J'ai adoré ce roman de science-fiction où les femmes sont reines et maîtresses! Je suis tombée amoureuse de cette petite fille fragile et forte à la fois qui se démarquait des autres, à l'image de son prénom. Le fait que cette brique possède 600 pages aide à ce qu'on s'attache aux personnages. J'ai passé presque un été complet en compagnie de Lisbeï, de sa soeur Tula et des autres personnages féminins de Béthély. C'était mon premier roman de science-fiction, celui qui a ébranlé mes convictions sur ce genre. Eh non, ce n'est pas de la littérature pour hommes seulement avec des batailles sanglantes, des engins volants et des machines complexes! Je caricature, mais quand même, j'étais plus ou moins intéressée par ce genre avant de lire LE roman qui a changé ma perception. J'ai été littéralement envoûtée! Quel bonheur d'embarquer dans un univers où l'on perd ses repères où l'on se laisse dériver dans l'inconnu!

vendredi 9 janvier 2009

Complicité parentale


Depuis quatre mois, je prends bien conscience de l'importance d'avoir un couple solide à la base avant d'avoir un enfant. Car, un enfant, ça bouleverse tout. Les horaires, les habitudes, le quotidien. On doit tout réapprendre, à gérer son temps, à soigner son couple, à prendre soin de soi. Et si le couple n'est pas stable, il risque de partir dans le tourbillon enfantin. On est plus fatigués, plus irritables et si l'on ne prend pas sur soi, l'autre écope de la mauvaise humeur. Nous avons appris qu'il vaut mieux limiter les dialogues quand la petite pleure, car on devient si irritable que le ton monte rapidement et on peut en venir aux remarques blessantes qui n'ont pas lieu d'être. Si on a une bonne relation et qu'on prend du temps de qualité ensemble, ces petits moments deviennent quelques broutilles passagères, mais si on ne le fait pas, ces moments plus durs deviennent tranquillement une colline, un mont, une montagne. Alors, chaque fois qu'on le peut, mon petit homme et moi prenons soin de nous. Que ce soit en déjeunant ensemble, en se câlinant devant un bout de film (un film entier étant encore utopique!), en prenant un spa juste tous les deux, etc.
Et nous avons une règle implicite: la personne qui tient la petite dans ses bras peut demander tout ou presque à l'autre. On se sert donc à tour de rôle, nous permettant de resserrer nos liens et d'accorder tout notre temps à la petite. Il y a aussi le côté pratique puisque aller chercher quelque chose avec Lizbeï dans les bras, ce n'est pas évident!

mercredi 7 janvier 2009

Un temps des fêtes rock n' roll


Cette année, le temps des fêtes n'a pas été de tout repos. J'avais prévu plusieurs sorties dans la famille et nous recevions des amis. J'ai voulu voir le plus de personnes possible pour présenter mon petit bout de chou, un peu dans l'urgence de manquer sa phase de bébé. Je n'avais pas pensé que ce serait si épuisant! Nous avons écopé d'une bonne grippe chacun, avec raison! Du 19 décembre au 1er janvier, nous avions quelque chose de prévu presque tous les jours!

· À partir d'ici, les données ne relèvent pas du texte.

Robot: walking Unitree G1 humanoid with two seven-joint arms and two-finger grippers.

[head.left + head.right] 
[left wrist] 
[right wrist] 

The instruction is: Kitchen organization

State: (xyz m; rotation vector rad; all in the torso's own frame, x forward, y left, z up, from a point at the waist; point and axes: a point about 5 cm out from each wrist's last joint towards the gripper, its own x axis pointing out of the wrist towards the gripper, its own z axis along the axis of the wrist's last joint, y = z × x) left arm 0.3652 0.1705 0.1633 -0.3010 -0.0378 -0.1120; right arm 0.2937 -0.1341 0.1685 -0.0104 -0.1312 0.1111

Nous avons vécu notre première vraie expérience de resto avec la petite le 19. Nous sommes allés manger au Da Teresa où ma soeur cadette travaille, accompagnés de ma mère et de son mari. Et ce fut un franc succès! Tellement que nous y avons passé quatre heures! L'ambiance y était très agréable, avec une déco champêtre et une division de vieille maison. On se serait cru dans une maison de poupée géante où nous avons mangé comme des princes et des princesses! La mère de la propriétaire a promené la petite le temps que nous dévorions notre assiette, au grand plaisir des deux! Lizbeï la curieuse a beaucoup apprécié le brouhaha du resto et les lumières du sapin miniature qui illuminaient le coin de notre table!

Le reste du temps des fêtes, on a eu de la broue dans le toupet, on était toujours un peu à la course, on arrivait en retard partout et pourtant on n'avait pas profité de la journée. On commence à peine à reprendre notre souffle. Mais nous avons passé de si beaux moments en famille que ça en valait la peine! Lizbeï a été très gâtée pour son premier Noël!